Después de que Surash se hubiera marchado, dejando un reguero de vapor por donde pasaba su peculiar vehículo, Ranjit volvió a entrar en la casa.

—Es un anciano maravilloso —comentó Myra.

Él convino con ella sin dudarlo.

—¿Sabes adonde lo ha llevado ese cacharro? Ha estado en el templo de Naguleswaram, al norte de Jaffna. No sé cuántos más debe de haber visitado, aunque al encontrarse en Munneswaram, justo al norte de Colombo, no ha podido visitar la ciudad sin venir a vernos. Ahora se va al sur, a Katirkamam, aunque hoy en día es más normal que quienes usen ese templo sean los budistas. Tengo entendido que también va a ir a ver la terminal del Skyhook. —Tras vacilar unos instantes, añadió en tono pensativo—: Le interesa mucho la ciencia, ¿verdad?

Myra lo miró de hito en hito.

—¿Qué te pasa, Ranjit?

—Mmm… —dijo, encogiendo los hombros como si quisiese eludir la respuesta sin quererlo—. Lo primero que ha hecho al despedirse ha sido recordarme que tengo aún la antigua casa de mi padre, y que sigue allí vacía.

—Pero el trabajo lo tienes aquí —adujo ella.

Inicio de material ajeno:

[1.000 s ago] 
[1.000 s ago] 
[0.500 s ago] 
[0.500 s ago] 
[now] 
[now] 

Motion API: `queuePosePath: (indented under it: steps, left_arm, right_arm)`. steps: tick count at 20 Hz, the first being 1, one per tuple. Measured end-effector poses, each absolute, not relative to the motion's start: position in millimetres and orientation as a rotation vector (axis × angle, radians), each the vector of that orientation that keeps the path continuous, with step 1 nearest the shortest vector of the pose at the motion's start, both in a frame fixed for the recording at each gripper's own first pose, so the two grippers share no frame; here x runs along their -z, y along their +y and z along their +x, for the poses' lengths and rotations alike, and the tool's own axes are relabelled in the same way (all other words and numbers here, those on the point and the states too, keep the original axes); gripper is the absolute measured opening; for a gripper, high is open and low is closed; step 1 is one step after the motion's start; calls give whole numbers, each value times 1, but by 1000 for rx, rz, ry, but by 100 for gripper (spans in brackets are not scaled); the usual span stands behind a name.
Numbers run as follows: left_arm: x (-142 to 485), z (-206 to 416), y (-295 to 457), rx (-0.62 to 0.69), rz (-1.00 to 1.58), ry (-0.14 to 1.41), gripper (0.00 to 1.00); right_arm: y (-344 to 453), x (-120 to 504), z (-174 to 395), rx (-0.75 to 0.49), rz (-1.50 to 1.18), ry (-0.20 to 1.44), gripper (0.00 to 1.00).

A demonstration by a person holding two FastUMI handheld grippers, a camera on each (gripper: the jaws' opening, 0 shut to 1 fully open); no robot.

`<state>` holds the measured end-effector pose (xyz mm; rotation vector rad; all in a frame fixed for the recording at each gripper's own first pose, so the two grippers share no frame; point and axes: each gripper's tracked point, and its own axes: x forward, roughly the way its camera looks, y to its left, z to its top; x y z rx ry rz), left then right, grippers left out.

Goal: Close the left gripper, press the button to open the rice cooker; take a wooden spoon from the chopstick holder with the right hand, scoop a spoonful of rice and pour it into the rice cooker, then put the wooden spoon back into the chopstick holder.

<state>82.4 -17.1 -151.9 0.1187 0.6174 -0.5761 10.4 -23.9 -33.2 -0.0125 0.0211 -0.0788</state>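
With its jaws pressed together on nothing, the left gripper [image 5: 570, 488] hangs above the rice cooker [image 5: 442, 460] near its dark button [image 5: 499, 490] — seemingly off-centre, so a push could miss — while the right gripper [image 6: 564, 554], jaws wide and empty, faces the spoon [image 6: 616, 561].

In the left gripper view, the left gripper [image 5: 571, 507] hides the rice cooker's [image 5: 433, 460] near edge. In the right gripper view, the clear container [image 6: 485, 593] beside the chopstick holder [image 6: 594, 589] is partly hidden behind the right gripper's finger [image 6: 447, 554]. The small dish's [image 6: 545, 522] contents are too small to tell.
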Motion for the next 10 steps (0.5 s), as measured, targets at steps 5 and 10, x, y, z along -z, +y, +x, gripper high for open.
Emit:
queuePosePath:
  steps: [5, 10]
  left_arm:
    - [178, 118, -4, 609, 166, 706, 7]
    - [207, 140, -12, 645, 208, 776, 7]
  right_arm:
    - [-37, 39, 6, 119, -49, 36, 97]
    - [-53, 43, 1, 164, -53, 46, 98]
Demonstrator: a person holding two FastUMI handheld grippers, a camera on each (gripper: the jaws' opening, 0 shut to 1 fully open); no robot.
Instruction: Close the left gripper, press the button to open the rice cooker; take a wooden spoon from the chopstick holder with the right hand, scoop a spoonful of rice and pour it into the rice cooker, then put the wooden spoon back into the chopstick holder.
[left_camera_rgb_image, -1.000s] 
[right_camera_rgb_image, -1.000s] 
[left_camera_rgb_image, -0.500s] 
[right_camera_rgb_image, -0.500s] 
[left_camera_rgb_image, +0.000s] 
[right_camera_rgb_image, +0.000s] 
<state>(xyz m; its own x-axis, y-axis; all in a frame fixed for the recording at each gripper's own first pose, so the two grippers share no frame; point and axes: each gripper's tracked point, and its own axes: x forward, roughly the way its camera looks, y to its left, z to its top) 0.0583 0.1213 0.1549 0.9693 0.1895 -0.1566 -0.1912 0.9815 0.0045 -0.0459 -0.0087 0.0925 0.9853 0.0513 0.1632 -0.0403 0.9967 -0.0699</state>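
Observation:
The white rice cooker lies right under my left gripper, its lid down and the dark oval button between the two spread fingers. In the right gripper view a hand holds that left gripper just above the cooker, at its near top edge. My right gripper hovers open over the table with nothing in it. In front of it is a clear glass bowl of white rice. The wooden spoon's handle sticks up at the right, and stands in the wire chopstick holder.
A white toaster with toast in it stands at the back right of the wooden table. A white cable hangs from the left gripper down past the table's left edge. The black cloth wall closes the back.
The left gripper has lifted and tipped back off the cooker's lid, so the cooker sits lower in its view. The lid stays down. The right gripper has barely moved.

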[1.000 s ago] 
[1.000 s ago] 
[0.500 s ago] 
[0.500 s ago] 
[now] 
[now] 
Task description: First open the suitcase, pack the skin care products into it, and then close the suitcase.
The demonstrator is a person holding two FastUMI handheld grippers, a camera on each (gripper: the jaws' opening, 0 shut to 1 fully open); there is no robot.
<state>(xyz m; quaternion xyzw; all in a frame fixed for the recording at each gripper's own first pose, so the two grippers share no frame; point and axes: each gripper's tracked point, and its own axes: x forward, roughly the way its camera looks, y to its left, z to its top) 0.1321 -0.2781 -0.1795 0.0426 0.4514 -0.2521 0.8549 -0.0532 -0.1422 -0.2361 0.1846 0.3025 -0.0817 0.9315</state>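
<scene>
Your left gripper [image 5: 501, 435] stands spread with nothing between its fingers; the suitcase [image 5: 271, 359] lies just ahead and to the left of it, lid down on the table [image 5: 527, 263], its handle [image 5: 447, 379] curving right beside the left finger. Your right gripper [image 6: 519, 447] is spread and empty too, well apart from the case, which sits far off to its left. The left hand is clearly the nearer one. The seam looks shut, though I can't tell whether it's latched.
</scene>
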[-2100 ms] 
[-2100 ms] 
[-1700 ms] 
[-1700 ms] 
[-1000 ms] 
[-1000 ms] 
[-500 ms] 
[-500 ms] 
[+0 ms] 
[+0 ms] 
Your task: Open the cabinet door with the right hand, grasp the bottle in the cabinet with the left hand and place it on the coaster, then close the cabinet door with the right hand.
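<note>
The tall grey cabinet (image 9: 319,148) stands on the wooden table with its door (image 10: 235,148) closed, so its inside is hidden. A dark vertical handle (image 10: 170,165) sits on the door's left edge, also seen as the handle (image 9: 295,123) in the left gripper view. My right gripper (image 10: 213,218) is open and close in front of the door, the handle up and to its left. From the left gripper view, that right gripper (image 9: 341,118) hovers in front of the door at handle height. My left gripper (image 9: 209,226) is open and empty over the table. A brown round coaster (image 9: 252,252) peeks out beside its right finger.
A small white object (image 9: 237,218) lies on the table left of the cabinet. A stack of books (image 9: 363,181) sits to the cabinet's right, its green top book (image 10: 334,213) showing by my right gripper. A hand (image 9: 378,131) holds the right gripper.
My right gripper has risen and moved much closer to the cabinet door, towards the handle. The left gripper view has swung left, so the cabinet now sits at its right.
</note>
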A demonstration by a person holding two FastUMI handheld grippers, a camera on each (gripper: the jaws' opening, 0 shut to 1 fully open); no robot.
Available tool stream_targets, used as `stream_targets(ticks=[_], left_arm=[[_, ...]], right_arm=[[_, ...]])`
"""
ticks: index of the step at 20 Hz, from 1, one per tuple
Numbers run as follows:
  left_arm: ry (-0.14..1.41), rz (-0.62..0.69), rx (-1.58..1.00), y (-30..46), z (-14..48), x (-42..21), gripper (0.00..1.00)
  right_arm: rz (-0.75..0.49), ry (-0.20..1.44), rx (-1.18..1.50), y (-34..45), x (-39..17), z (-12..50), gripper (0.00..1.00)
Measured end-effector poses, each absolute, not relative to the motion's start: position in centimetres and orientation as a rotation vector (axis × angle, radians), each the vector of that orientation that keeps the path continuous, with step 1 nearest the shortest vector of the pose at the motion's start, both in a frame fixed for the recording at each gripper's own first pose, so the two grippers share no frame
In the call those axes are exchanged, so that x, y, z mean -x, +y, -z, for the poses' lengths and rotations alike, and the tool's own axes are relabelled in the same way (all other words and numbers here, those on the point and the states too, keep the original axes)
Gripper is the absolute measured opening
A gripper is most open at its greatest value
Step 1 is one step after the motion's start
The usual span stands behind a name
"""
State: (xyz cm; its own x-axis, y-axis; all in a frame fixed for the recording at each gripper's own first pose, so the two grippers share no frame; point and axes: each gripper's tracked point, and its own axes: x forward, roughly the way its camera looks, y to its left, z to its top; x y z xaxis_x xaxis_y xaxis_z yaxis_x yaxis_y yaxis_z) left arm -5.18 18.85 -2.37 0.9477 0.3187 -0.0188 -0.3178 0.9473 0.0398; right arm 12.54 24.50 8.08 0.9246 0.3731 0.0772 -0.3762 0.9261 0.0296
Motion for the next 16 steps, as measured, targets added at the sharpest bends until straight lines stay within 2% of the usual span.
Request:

—Sí, es lo que le he contestado yo. Entonces me ha preguntado si no me sorprendía oírlo hablar con tanta soltura de avances científicos como su coche nuevo. Y luego me ha dicho:

»—He aprendido mucho de tu padre, Ranjit; se puede creer en la religión y amar la ciencia a un tiempo.

»Entonces, se ha puesto muy serio y me ha preguntado:

»—¿Qué opinas de lo contrario?; ¿se puede amar la ciencia y cumplir con Dios? ¿Qué me dices de tus hijos, Ranjit? ¿Qué clase de educación religiosa les estás ofreciendo?